The HINT and RGDT protocols were administered under headphones according to the guidelines specified by the developers. The HINT uses an adaptive protocol to determine the signal-to-noise ratio where the participant recognizes 50% of the sentences. For HINT conditions, the target sentences were presented at 0° and the steady-state speech-shaped noise and a four-talker babble (4TB) was presented at 0°, +90°, or −90° for noise front, noise right, and noise left conditions, respectively. The RGDT is used to evaluate temporal resolution by determining the smallest time interval between two matching stimuli that can be detected by the participant. The RGDT threshold is the shortest time interval where the participant detects a gap. Tonal (0.5, 1, 2, and 4 kHz) and click stimuli random gap subtests were presented at 60 dB HL. Tonal subtests were presented in a random order to minimize presentation order effects.

Study Sample:

Twenty-one young, native English-speaking participants with normal pure-tone thresholds (≤25 dB HL for 500–4000 Hz) participated in this study. The average age of the participants was 20.2 years (SD = 0.66).
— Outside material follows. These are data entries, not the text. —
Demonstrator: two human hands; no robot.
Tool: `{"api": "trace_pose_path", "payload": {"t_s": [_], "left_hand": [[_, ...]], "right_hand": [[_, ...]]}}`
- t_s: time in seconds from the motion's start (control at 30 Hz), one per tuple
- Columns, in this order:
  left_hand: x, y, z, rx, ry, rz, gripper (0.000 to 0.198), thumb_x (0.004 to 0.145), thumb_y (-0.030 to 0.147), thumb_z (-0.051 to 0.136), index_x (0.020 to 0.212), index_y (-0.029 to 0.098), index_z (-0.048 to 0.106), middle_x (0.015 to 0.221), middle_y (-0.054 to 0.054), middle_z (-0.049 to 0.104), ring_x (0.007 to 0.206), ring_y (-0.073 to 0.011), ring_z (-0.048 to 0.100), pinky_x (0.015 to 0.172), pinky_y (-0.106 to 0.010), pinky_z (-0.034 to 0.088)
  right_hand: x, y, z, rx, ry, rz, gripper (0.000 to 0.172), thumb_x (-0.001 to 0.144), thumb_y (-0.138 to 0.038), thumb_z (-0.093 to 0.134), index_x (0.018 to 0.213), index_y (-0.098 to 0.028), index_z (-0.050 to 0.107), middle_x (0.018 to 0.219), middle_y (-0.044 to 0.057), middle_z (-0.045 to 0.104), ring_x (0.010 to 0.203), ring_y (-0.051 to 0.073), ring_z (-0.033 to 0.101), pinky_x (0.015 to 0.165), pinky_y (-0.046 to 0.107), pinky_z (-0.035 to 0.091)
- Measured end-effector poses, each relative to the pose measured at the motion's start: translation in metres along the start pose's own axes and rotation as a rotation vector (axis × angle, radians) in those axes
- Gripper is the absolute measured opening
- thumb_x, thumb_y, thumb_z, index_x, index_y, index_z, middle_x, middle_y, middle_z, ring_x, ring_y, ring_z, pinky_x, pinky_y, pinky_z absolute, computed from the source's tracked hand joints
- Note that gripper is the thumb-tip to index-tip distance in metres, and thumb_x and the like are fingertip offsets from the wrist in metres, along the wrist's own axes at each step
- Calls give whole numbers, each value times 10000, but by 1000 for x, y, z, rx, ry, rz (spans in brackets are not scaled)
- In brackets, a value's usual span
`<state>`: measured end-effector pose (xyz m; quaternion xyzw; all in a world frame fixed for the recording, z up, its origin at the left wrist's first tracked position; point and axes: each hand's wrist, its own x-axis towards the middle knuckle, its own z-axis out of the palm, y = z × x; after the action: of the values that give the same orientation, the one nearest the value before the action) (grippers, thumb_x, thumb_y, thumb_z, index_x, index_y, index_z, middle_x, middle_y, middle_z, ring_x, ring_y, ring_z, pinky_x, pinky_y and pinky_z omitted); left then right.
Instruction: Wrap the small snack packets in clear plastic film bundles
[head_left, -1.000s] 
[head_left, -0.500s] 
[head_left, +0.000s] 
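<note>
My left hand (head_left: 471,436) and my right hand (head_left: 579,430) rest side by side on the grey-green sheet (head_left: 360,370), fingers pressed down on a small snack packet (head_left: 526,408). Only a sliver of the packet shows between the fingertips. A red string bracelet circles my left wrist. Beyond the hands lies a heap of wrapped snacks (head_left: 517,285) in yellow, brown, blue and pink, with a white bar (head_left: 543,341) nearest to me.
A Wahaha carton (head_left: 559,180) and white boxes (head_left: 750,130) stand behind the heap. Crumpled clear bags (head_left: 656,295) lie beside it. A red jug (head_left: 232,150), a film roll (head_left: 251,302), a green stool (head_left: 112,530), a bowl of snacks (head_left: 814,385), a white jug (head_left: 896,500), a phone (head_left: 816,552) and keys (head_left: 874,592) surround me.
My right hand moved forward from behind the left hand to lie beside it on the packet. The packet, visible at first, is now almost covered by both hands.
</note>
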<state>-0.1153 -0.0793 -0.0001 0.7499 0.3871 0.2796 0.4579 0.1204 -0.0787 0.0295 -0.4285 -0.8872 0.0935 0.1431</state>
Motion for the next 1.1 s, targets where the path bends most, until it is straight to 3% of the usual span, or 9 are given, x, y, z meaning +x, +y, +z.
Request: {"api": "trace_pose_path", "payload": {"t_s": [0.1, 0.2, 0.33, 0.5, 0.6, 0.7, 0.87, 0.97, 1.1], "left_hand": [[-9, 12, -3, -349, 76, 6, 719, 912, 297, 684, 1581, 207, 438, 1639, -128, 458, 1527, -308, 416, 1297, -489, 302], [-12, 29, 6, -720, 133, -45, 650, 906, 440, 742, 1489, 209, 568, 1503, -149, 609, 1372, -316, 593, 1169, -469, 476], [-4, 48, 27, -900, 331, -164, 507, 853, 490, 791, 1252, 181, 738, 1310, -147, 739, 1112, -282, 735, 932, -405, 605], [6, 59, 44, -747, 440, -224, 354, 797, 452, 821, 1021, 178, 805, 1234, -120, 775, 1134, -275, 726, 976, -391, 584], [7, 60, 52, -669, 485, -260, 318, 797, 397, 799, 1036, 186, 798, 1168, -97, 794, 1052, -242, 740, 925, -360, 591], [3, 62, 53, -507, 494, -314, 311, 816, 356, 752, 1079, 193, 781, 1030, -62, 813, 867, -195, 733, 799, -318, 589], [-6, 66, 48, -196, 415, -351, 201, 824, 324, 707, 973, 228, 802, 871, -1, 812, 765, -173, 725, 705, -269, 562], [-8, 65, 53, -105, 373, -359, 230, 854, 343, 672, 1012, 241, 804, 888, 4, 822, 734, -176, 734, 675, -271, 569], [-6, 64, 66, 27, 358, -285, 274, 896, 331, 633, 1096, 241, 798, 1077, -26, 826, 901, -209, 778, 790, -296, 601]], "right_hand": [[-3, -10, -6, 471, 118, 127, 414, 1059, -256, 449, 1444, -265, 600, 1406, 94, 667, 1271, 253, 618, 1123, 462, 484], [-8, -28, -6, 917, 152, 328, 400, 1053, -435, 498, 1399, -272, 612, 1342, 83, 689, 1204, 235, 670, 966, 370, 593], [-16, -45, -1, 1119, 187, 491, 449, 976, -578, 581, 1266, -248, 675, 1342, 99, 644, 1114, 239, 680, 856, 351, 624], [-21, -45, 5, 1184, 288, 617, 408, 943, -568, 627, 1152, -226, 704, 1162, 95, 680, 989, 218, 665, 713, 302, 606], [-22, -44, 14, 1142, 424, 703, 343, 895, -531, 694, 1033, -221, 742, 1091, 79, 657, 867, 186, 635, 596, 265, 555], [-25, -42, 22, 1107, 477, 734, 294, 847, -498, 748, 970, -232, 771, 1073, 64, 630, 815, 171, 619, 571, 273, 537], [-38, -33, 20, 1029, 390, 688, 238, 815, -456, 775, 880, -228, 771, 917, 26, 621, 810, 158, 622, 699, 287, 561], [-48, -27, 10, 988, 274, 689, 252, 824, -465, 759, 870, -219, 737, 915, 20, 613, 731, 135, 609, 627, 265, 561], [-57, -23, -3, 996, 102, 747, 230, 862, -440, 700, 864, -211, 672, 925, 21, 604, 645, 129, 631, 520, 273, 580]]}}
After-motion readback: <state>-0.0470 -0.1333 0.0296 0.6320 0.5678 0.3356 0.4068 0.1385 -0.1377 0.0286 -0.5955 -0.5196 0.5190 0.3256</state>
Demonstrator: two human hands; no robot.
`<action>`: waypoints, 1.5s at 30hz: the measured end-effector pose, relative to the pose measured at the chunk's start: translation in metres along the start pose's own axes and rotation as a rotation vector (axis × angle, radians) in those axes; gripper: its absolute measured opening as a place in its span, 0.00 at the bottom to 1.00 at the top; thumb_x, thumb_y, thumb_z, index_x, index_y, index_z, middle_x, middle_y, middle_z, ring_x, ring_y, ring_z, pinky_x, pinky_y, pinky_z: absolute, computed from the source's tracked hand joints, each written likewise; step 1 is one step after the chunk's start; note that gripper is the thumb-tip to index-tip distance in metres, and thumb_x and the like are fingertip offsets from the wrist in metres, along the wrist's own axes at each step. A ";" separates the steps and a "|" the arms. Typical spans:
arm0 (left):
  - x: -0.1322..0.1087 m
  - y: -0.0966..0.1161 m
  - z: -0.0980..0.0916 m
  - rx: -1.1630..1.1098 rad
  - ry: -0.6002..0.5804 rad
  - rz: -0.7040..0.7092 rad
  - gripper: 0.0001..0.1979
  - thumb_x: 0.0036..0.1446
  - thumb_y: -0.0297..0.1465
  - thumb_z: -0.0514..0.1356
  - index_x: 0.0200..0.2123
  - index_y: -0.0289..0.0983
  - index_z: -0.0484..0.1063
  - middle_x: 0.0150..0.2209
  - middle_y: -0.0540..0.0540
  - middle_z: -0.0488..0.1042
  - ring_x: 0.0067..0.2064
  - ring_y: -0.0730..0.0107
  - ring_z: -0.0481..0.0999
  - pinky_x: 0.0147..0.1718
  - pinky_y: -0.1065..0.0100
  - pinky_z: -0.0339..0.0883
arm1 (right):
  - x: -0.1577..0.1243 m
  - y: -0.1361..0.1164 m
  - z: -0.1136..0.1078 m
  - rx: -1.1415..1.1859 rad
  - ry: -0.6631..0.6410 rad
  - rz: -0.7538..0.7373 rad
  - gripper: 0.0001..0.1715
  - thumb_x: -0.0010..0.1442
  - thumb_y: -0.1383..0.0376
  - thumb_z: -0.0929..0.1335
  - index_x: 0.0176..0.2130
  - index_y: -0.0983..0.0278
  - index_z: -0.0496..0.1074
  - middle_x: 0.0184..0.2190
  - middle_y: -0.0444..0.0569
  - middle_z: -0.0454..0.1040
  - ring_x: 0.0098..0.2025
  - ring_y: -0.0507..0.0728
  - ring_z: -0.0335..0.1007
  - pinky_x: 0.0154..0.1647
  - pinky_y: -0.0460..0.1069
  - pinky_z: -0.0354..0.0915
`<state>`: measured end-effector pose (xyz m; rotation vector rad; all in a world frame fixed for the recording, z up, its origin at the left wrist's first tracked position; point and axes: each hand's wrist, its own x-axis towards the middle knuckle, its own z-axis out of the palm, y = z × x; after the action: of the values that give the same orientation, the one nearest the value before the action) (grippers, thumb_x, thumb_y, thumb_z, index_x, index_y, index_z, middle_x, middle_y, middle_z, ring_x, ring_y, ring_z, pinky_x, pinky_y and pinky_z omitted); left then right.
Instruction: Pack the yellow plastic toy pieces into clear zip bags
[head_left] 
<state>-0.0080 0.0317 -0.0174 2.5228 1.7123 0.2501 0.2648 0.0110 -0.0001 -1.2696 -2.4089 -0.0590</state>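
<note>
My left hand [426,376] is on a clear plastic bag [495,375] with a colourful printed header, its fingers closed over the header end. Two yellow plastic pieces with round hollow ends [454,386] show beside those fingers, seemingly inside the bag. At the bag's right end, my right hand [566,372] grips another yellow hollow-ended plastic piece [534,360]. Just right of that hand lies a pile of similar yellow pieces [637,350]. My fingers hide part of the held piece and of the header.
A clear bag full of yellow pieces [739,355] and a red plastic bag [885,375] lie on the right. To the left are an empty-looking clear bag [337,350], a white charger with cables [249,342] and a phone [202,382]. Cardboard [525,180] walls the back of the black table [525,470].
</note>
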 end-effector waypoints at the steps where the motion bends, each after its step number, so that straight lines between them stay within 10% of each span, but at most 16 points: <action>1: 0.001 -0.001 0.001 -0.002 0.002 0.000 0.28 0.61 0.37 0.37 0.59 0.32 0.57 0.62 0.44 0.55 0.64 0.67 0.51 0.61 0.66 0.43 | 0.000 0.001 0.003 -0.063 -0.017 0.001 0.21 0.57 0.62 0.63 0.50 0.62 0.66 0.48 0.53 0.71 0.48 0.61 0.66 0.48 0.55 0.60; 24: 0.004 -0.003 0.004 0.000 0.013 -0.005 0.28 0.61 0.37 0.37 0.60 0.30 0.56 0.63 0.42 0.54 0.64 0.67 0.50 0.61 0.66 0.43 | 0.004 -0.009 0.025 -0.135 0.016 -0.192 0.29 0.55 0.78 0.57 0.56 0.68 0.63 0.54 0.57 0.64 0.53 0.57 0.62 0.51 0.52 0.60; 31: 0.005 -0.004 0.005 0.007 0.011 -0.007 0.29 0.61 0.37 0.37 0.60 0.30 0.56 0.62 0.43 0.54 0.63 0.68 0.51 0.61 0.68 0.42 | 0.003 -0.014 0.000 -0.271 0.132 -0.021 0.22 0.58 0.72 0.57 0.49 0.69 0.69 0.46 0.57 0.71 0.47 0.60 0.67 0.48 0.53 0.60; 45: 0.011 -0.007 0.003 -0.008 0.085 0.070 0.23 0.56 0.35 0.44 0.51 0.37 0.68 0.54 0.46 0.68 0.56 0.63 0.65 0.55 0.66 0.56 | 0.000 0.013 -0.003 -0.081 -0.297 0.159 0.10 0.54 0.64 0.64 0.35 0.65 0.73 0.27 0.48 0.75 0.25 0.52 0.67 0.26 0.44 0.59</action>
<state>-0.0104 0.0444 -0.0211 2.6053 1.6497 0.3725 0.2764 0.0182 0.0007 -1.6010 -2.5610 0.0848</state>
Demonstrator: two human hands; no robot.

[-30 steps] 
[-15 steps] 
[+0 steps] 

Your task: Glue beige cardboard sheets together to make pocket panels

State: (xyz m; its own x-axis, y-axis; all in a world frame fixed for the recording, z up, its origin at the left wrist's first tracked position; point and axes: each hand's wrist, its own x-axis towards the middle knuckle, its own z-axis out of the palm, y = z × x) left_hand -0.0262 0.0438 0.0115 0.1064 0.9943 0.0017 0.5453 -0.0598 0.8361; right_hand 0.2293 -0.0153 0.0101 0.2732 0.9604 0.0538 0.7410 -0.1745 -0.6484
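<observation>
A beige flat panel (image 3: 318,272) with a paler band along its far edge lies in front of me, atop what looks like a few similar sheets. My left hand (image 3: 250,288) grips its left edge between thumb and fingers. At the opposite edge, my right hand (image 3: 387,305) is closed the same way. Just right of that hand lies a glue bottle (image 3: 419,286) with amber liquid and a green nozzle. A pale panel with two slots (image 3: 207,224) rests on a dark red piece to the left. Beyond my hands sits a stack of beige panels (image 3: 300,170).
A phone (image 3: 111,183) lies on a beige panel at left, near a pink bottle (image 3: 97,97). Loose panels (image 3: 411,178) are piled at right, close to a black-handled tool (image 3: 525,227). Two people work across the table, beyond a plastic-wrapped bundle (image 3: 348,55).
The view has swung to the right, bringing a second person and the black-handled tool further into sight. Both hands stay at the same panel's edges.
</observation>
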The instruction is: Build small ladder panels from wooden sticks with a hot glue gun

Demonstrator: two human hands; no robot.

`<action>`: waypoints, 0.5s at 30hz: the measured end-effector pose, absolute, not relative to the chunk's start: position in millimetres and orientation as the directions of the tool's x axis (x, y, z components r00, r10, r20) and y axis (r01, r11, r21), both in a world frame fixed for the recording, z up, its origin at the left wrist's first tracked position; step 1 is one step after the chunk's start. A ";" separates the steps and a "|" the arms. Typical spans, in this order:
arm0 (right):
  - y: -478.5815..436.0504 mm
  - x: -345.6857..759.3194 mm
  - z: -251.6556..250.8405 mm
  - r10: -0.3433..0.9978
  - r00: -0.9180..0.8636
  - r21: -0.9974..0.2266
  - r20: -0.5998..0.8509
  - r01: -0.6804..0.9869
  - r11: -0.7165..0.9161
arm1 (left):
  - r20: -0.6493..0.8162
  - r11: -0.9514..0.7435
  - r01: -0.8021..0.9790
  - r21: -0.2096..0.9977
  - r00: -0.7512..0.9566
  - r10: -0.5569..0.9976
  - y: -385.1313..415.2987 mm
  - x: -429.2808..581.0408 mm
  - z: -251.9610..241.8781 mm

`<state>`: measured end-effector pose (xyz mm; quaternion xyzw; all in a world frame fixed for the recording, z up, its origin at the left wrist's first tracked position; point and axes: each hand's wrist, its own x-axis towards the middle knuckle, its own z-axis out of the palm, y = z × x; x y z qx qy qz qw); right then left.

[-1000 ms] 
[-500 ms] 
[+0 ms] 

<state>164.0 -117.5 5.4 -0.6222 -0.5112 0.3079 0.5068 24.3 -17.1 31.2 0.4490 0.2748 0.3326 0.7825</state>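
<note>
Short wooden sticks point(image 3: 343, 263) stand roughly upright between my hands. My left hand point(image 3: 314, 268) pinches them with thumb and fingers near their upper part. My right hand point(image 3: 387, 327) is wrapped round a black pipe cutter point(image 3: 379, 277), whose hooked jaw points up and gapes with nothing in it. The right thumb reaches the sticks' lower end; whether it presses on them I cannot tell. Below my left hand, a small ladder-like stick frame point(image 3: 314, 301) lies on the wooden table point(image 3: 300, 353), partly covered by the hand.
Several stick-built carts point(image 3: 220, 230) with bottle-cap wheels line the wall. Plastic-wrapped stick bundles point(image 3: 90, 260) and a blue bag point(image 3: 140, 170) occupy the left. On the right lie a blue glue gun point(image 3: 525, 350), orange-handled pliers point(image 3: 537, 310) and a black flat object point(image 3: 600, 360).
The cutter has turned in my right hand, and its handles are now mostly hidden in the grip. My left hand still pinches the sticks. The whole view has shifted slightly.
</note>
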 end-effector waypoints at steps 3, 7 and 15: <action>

Data Collection and Analysis:

Spearman rho correlation coefficients were conducted using SPSS 22 (IBM Corp., Armonk, NY) to determine the relationships between HINT and RGDT thresholds and derived measures (spatial advantage and composite scores). Nonparametric testing was used because of the ordinal nature of RGDT data.

Results:

Moderate negative correlations (p < 0.05) were found between eight RGDT and HINT threshold measures and a moderate positive correlation (p < 0.05) was found between RGDT click thresholds and HINT 4TB spatial advantage. This suggests that as temporal resolution abilities worsened, speech recognition in noise performance improved. These correlations were not statistically significant after the p value reflected the Bonferroni correction for multiple comparisons.

Conclusion:

The results of the present study imply that the RGDT and HINT use different temporal processes. Performance on the RGDT cannot be predicted from HINT thresholds or vice versa.

Presented as a poster presentation at the American Academy of Audiology Conference in Indianapolis, IN, April 7, 2017.